Na hora ela não entendeu direito, mas depois me explicou o espanto, especialmente considerando a reação das amigas do trabalho: “Se fosse o meu namorado / marido, já tinha ido pra casa jogar vídeo game / jogar bola / ir pra academia etc.”

Não, eu não sou melhor que ninguém, muito pelo contrário. Eu só tinha na cabeça que os meus dias agora não pertencem mais apenas a mim, assim como a vida da Livia não é mais só dela.

Portanto, não espere para morrer pela sua esposa quando o perigo bater à porta. Entregue a sua vida pela sua mulher ainda hoje! Atente-se para a sua esposa, para o seu lar. Ocupe-se das coisas desta vida construída a dois, e não apenas um projeto compartilhado entre duas pessoas que pensam parecido. Abra mão daquilo que não contribui para essa edificação mútua. Morra para si mesmo e entregue a sua vida a este projeto.

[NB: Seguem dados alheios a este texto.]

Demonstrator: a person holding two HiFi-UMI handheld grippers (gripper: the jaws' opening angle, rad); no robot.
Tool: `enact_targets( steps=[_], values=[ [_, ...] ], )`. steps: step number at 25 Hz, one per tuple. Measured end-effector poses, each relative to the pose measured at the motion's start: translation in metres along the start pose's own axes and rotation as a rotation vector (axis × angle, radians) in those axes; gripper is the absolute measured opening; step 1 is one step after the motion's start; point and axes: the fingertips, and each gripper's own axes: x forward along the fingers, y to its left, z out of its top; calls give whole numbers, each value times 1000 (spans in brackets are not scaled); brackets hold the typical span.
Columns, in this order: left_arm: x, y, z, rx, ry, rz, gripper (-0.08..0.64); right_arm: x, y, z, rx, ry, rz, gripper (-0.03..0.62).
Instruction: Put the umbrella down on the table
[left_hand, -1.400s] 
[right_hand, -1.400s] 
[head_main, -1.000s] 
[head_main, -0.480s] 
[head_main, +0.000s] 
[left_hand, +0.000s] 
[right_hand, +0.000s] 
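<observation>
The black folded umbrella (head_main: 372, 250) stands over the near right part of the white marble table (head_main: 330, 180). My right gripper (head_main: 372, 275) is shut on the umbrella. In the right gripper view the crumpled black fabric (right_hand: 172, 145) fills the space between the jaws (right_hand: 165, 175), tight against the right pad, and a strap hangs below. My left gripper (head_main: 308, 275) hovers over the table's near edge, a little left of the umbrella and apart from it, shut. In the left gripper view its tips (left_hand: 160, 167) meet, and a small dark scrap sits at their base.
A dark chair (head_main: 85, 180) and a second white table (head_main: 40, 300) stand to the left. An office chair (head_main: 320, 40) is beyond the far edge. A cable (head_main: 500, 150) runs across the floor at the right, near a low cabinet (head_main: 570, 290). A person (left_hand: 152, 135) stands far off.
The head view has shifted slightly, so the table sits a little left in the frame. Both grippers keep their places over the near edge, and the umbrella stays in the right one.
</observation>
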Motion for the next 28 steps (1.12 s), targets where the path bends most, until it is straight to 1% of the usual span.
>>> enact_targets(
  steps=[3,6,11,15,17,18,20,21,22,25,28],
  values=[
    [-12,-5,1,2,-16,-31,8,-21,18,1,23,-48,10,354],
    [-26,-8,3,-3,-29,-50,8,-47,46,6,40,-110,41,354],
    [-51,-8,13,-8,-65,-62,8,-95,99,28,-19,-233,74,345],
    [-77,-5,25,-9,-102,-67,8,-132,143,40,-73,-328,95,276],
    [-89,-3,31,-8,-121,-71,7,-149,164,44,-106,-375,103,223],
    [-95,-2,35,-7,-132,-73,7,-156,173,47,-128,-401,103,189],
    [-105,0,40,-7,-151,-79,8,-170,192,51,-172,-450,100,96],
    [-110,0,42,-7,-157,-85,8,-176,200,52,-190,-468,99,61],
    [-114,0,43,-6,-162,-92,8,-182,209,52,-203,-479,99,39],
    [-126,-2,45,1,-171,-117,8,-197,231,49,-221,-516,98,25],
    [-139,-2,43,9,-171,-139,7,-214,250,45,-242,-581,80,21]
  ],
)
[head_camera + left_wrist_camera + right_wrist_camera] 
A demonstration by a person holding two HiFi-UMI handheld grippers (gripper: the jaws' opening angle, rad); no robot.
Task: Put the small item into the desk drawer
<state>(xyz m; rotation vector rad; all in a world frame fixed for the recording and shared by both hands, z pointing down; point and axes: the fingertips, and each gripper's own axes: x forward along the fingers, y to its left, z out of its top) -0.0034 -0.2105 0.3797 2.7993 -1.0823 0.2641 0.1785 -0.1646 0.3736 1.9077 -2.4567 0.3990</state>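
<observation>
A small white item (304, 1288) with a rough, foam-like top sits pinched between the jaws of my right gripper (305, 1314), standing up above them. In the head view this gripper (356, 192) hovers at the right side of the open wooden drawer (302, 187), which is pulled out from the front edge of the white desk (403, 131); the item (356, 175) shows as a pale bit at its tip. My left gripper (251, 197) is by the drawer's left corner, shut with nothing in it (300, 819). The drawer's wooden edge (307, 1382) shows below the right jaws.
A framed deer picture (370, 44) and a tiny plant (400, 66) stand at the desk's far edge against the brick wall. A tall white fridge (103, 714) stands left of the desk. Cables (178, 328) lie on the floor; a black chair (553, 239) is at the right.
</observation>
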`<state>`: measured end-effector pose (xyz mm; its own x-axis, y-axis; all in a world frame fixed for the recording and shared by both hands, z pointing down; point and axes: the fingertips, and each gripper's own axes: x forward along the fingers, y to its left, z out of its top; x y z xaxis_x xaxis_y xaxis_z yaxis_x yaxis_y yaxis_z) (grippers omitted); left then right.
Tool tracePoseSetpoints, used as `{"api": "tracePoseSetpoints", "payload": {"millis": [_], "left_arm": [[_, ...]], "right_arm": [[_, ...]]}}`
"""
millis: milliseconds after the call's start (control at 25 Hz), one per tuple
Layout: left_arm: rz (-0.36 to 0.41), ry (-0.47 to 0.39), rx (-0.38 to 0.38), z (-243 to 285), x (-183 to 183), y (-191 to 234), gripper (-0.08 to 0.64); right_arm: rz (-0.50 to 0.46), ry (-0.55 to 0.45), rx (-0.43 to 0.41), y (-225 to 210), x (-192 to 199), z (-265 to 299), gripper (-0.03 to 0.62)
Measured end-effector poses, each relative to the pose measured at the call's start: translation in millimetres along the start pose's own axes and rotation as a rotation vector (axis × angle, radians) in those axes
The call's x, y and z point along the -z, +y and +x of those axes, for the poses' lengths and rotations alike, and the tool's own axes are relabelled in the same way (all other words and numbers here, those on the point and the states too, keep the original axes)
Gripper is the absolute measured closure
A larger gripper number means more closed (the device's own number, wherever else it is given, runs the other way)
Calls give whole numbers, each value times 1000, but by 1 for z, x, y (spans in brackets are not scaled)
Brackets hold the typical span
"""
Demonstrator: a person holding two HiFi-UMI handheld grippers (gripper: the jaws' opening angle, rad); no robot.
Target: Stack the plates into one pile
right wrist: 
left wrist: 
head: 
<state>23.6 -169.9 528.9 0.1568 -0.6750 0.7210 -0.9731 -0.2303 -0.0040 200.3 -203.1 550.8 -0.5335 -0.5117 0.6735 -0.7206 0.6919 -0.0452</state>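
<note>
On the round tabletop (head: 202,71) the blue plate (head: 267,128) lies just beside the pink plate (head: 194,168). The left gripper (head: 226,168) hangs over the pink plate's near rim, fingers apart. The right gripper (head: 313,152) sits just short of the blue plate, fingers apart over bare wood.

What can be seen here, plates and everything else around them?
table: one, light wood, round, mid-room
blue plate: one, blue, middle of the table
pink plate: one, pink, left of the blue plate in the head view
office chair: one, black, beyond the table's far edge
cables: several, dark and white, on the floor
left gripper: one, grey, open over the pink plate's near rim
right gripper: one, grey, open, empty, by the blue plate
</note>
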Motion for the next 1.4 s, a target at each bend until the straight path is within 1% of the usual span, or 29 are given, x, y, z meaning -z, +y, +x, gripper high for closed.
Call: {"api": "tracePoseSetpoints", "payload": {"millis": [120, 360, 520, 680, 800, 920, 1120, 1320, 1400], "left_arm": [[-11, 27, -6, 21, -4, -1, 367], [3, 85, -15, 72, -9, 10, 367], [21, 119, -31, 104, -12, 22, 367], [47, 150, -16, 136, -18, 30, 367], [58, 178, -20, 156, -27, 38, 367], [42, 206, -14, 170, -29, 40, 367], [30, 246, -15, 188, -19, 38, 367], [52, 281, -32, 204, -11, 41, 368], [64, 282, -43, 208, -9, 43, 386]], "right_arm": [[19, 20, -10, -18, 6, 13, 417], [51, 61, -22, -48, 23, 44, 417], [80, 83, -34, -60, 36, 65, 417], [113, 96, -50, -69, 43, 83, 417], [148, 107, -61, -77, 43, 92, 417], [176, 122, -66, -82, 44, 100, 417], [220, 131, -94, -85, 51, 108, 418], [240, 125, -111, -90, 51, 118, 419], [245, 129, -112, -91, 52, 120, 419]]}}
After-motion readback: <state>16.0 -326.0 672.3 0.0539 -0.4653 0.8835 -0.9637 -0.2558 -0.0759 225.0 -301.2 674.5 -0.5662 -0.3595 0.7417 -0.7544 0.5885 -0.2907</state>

E não, essa entrega diária não será apenas uma sucessão de sacrifícios penosos e dor (mesmo que isso esteja presente ocasionalmente). Para pegar emprestado um outro ensinamento de Cristo: é por meio desse processo, de abrir mão da nossa vida, que encontraremos uma nova vida pela qual vale a pena se entregar. É do outro lado da entrega que encontraremos uma nova vida, com um novo propósito e vigor ao nos descobrirmos a beleza e a alegria de um edifício construído a dois.

Lhe garanto que por esta edificação vale a pena não só morrer, mas também viver.